(Collected data entries)
::::::::

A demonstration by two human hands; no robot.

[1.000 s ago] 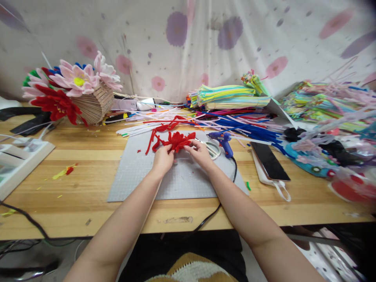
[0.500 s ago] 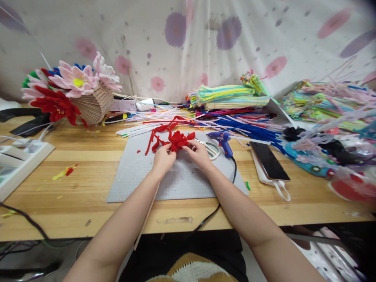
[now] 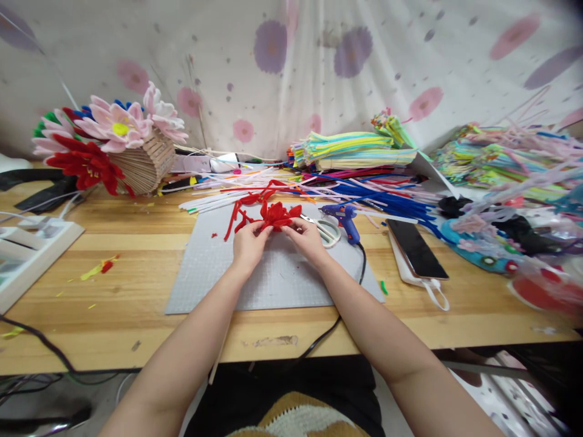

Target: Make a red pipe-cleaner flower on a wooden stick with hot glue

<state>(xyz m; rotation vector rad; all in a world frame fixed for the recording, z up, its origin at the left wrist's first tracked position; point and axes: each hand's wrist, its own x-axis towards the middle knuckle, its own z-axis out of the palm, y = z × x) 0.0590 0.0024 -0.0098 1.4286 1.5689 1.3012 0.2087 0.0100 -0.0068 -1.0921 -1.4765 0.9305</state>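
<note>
A red pipe-cleaner flower (image 3: 276, 215) is pinched between my two hands over the grey cutting mat (image 3: 204, 285). My left hand (image 3: 249, 247) grips its lower left side with thumb and fingers together. On the lower right, my right hand (image 3: 307, 238) pinches a petal; its fingertips are partly hidden by the red fuzz. A thin stick (image 3: 218, 352) slants down under my left forearm to the table edge. Red pipe-cleaner pieces (image 3: 233, 217) lie just behind and left of the flower. Scissors (image 3: 328, 232) rest on the mat beside my right hand.
A blue glue gun (image 3: 345, 220) and a phone (image 3: 416, 249) lie to the right. Loose pipe cleaners (image 3: 387, 197) and bundles (image 3: 355, 149) line the back. At left are a basket of fuzzy flowers (image 3: 148, 161) and a power strip (image 3: 40, 249). A black cord (image 3: 323, 337) crosses the front edge.
My left hand has shifted slightly left and turned, with its thumb now higher against the flower's base. The flower has tilted a little; my right hand stays nearly in place.
</note>
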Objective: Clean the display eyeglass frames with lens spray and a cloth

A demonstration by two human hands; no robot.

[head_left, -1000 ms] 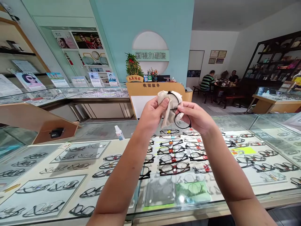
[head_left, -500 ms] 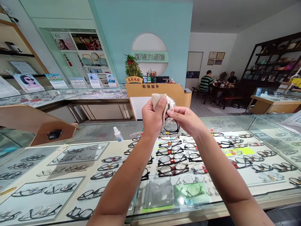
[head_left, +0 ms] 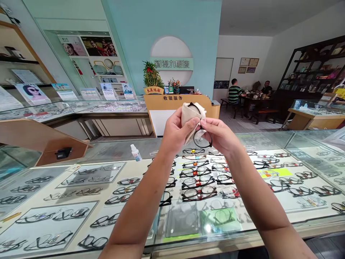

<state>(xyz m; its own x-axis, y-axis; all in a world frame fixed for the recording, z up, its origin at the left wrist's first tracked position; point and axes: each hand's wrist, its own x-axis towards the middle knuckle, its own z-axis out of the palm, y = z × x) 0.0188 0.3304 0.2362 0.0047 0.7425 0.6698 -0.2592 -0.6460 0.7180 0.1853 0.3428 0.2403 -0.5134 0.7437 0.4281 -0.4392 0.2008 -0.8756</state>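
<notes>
Above the glass counter, my left hand (head_left: 176,130) is closed around a cream cleaning cloth (head_left: 191,114), thumb pressed on its near side. The cloth wraps one lens of a pair of dark-rimmed eyeglasses (head_left: 202,138); a bit of black rim shows at the cloth's top. The other round lens hangs bare below. My right hand (head_left: 219,133) pinches the eyeglasses near the middle of the frame, thumb and forefinger touching the cloth's edge. Its other fingers are partly behind the bare lens.
A white spray bottle (head_left: 136,153) stands on the glass display counter (head_left: 107,153), left of my forearms. Rows of eyeglasses (head_left: 198,172) lie beneath the glass. Beyond is a wooden cashier desk (head_left: 183,104). Two people (head_left: 235,92) sit at a table at the back right.
The eyeglasses and cloth have turned between my hands. More of the bare lens shows, and black rim now appears at the cloth's top. My left thumb has shifted lower.
</notes>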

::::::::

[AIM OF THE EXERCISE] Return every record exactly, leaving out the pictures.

[RESPONSE TO THIS EXERCISE]
A demonstration by two human hands; no robot.

[1.000 s ago] 
[0.500 s ago] 
[now] 

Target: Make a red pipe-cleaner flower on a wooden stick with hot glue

<state>(xyz m; rotation vector rad; all in a world frame fixed for the recording, z up, its origin at the left wrist's first tracked position; point and axes: each hand's wrist, its own x-axis towards the middle knuckle, its own z-axis out of the palm, y = z × x) 0.0590 0.0024 -0.0098 1.4286 1.5689 1.3012 0.2087 0.0100 -0.0068 -1.0921 -1.4765 0.9305</state>
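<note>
A red pipe-cleaner flower (image 3: 276, 215) is pinched between my two hands over the grey cutting mat (image 3: 204, 285). My left hand (image 3: 249, 247) grips its lower left side with thumb and fingers together. On the lower right, my right hand (image 3: 307, 238) pinches a petal; its fingertips are partly hidden by the red fuzz. A thin stick (image 3: 218, 352) slants down under my left forearm to the table edge. Red pipe-cleaner pieces (image 3: 233, 217) lie just behind and left of the flower. Scissors (image 3: 328, 232) rest on the mat beside my right hand.
A blue glue gun (image 3: 345, 220) and a phone (image 3: 416, 249) lie to the right. Loose pipe cleaners (image 3: 387, 197) and bundles (image 3: 355, 149) line the back. At left are a basket of fuzzy flowers (image 3: 148, 161) and a power strip (image 3: 40, 249). A black cord (image 3: 323, 337) crosses the front edge.
My left hand has shifted slightly left and turned, with its thumb now higher against the flower's base. The flower has tilted a little; my right hand stays nearly in place.
</note>
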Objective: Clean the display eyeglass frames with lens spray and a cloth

A demonstration by two human hands; no robot.

[head_left, -1000 ms] 
[head_left, -500 ms] 
[head_left, +0 ms] 

<state>(xyz m; its own x-axis, y-axis; all in a world frame fixed for the recording, z up, its origin at the left wrist's first tracked position; point and axes: each hand's wrist, its own x-axis towards the middle knuckle, its own z-axis out of the palm, y = z × x) 0.0188 0.3304 0.2362 0.0047 0.7425 0.6698 -0.2592 -0.6460 0.7180 0.1853 0.3428 0.2403 -0.5134 0.7437 0.4281 -0.4392 0.2008 -0.8756</state>
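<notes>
Above the glass counter, my left hand (head_left: 176,130) is closed around a cream cleaning cloth (head_left: 191,114), thumb pressed on its near side. The cloth wraps one lens of a pair of dark-rimmed eyeglasses (head_left: 202,138); a bit of black rim shows at the cloth's top. The other round lens hangs bare below. My right hand (head_left: 219,133) pinches the eyeglasses near the middle of the frame, thumb and forefinger touching the cloth's edge. Its other fingers are partly behind the bare lens.
A white spray bottle (head_left: 136,153) stands on the glass display counter (head_left: 107,153), left of my forearms. Rows of eyeglasses (head_left: 198,172) lie beneath the glass. Beyond is a wooden cashier desk (head_left: 183,104). Two people (head_left: 235,92) sit at a table at the back right.
The eyeglasses and cloth have turned between my hands. More of the bare lens shows, and black rim now appears at the cloth's top. My left thumb has shifted lower.
</notes>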

That finishes the exercise, with nothing more to add.